Similarly, Knox’s (2014) embracing of the massive suggests a common sense that leaves unchallenged the location of the university or the status of the professor, but depicts a new subaltern group as beneficiaries of massiveness still moderated by institutions. For both Knox and Stewart, ‘massive’ is significant and reinforce approaches such as the Programme for International Student Assessment (PISA) that prioritise global, international/intra-national scales (Gorur, 2015). Common-sense based in statistical reliance on vast data-sets means that,

‘other evaluations become mere intuitions or vague feelings – easily dislodged with ‘That’s not what the numbers say’ (p.3). Emphasising statistical relevance thus prioritises those models most adept at operating at scale, and ignores and denigrates small-scale and

localised practices. Others find in technology a space for creative resistance. Facer (2011) posits ‘folk educators’ who use technology to,

‘…normalise the idea of teaching as a human capacity rather than a professional identity, and learning as an everyday part of life rather than a specialised set of procedures taking place in certain specified places’ (p.24).

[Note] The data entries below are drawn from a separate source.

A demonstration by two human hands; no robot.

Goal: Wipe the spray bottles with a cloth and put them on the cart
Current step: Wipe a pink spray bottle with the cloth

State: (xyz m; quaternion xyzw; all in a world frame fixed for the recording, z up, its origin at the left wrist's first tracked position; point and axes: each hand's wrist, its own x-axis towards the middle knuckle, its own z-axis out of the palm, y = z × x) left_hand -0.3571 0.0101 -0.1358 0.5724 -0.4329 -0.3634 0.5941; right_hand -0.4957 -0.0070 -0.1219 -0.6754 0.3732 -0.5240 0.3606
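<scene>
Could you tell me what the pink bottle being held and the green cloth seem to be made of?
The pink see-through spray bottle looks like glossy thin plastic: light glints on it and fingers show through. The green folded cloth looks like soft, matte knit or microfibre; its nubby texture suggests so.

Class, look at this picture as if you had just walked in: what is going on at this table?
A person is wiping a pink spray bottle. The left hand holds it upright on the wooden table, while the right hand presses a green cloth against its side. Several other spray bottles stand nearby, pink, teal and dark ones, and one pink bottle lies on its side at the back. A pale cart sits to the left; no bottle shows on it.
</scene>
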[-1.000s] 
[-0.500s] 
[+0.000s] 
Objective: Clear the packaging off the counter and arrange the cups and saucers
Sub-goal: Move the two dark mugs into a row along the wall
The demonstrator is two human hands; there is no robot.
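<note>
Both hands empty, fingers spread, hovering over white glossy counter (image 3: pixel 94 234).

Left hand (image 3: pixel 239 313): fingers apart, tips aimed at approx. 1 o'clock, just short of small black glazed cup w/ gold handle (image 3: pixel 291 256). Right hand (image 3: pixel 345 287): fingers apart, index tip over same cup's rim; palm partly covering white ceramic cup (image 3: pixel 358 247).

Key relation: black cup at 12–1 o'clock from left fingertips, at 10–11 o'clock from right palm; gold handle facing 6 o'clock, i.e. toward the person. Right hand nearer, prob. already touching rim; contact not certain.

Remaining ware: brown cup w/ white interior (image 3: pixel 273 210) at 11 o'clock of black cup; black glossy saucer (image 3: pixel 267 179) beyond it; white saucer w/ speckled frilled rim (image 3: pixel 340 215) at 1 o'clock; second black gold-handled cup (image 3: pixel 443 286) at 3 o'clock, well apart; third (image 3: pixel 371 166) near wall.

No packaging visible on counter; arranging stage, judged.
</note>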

Eubanks (2011) describes a ‘popular technology’ in which a narrative of technology as emancipation is countered by a realisation of technology as part of wider societal imbalance. Toyama (2011) argues that technology acts ‘as a magnifier of existing institutional forces’ (p.75). The consequences of this amplification require an understanding that, ‘technology cannot substitute for missing institutional capacity and human intent’ and ‘tends to amplify existing inequalities’ (ibid.). For Toyama, technology applications are most successful when,

‘they amplify already successful development efforts or positively inclined intent, rather than to seek to fix, provide or substitute for broken or missing institutional elements’ (ibid.).

The significance of this is realised in participant discussion (section 5.3.3.4) which suggests refocusing on human intent above institutional momentum around increased technological use.